Типы мутаций, используемые для получения продуцентов
По характеру локализации различают мутации:
• цитоплазматические;
• ядерные.
Материалом для селекции продуцентов служат ядерные мутации, затрагивающие хромосомные генетические детерминанты.
Ядерные мутации подразделяются:
• на генные (мутации на уровне отдельных генов);
• хромосомные (изменение структуры хромосом);
• геномные (изменение числа хромосом).
Генные мутации связаны с изменением последовательности нуклеотидов в пределах одного гена. В зависимости от механизма таких изменений различают:
• делеции (выпадение одного или нескольких оснований);
• вставки лишней пары нуклеотидов;
• транзиции (замена одних нуклеотидов на другие так, что это не меняет ориентации пуринпиримидин в пределах пары);
• трансверсии (замены пар нуклеотидов, изменяющие ориентацию пуринпиримидин).
Генные мутации связаны с явлением таутомеризации, которое влечет за собой изменение химических свойств.
Транзиции и трансверсии часто приводят к миссенс-мутациям (мутации с изменением смысла), в которых последовательность кодирующего триплета оснований после замены кодирует уже другую аминокислоту. Часть мутаций с заменой оснований приводит к возникновению нонсенсмутантов (бессмысленные мутации).

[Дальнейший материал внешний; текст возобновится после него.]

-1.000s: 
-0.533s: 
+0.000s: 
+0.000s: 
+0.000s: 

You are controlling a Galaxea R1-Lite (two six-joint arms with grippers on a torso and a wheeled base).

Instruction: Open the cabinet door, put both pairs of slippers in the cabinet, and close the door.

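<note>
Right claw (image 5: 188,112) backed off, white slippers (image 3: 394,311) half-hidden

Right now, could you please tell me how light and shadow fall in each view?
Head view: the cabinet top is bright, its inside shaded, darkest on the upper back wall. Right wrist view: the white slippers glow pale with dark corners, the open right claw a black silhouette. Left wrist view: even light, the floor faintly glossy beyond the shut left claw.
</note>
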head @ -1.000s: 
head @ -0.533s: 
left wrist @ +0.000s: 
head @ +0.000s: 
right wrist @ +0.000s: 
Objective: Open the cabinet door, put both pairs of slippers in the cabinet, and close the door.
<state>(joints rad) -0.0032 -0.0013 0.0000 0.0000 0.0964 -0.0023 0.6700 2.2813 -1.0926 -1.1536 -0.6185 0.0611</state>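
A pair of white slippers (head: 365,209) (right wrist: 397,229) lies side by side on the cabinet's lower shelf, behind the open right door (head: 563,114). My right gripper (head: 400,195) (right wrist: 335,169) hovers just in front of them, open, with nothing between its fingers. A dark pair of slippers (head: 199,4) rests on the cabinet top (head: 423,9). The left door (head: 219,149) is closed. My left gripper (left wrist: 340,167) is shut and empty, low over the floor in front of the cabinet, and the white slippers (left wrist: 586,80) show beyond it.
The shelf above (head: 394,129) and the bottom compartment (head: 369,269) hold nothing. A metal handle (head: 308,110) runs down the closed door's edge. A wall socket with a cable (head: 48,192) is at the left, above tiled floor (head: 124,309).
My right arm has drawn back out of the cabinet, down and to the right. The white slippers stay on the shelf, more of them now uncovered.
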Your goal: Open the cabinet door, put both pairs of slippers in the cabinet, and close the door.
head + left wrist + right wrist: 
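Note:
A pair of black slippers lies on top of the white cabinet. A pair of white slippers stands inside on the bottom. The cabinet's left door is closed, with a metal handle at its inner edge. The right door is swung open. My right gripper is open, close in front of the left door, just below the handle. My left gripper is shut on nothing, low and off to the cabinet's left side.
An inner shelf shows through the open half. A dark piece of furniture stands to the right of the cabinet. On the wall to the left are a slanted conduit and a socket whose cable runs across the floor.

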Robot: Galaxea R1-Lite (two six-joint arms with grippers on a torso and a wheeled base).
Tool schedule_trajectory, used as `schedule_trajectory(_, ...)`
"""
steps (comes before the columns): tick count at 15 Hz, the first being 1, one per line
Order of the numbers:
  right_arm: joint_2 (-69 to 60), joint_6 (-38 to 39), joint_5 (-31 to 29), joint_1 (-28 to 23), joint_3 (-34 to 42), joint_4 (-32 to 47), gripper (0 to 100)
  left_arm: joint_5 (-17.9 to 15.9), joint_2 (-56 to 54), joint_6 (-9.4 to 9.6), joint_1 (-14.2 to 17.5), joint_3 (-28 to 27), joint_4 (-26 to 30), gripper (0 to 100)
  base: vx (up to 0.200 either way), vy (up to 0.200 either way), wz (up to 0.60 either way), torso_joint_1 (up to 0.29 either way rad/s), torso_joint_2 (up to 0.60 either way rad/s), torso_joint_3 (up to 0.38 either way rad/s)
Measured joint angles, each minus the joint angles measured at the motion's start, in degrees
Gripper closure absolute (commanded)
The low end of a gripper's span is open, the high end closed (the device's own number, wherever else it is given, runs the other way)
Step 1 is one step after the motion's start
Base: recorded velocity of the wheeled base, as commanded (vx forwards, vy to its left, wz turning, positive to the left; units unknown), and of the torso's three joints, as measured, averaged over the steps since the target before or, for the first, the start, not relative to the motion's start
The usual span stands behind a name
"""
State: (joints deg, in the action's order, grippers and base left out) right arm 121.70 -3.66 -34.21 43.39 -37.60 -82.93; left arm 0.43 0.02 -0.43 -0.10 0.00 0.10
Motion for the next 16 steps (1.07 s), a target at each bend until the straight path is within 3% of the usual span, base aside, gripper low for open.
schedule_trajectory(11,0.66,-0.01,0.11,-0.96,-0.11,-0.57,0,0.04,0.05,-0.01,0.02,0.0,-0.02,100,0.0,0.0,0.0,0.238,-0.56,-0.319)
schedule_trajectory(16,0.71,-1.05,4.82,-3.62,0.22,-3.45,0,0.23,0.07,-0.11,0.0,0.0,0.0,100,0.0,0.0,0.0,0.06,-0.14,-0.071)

Такие мутации приводят к образованию кодонов, не кодирующих никакой аминокислоты. Синтез белка в измененном кодоне прерывается, а образующиеся фрагменты белковой молекулы функционально неактивны изза быстрого их протеолиза. Если мутация лишь частично нарушает функцию гена и новая аминокислота сходна с той, которая кодировалась геном дикого типа, то говорят о leaky-мутациях.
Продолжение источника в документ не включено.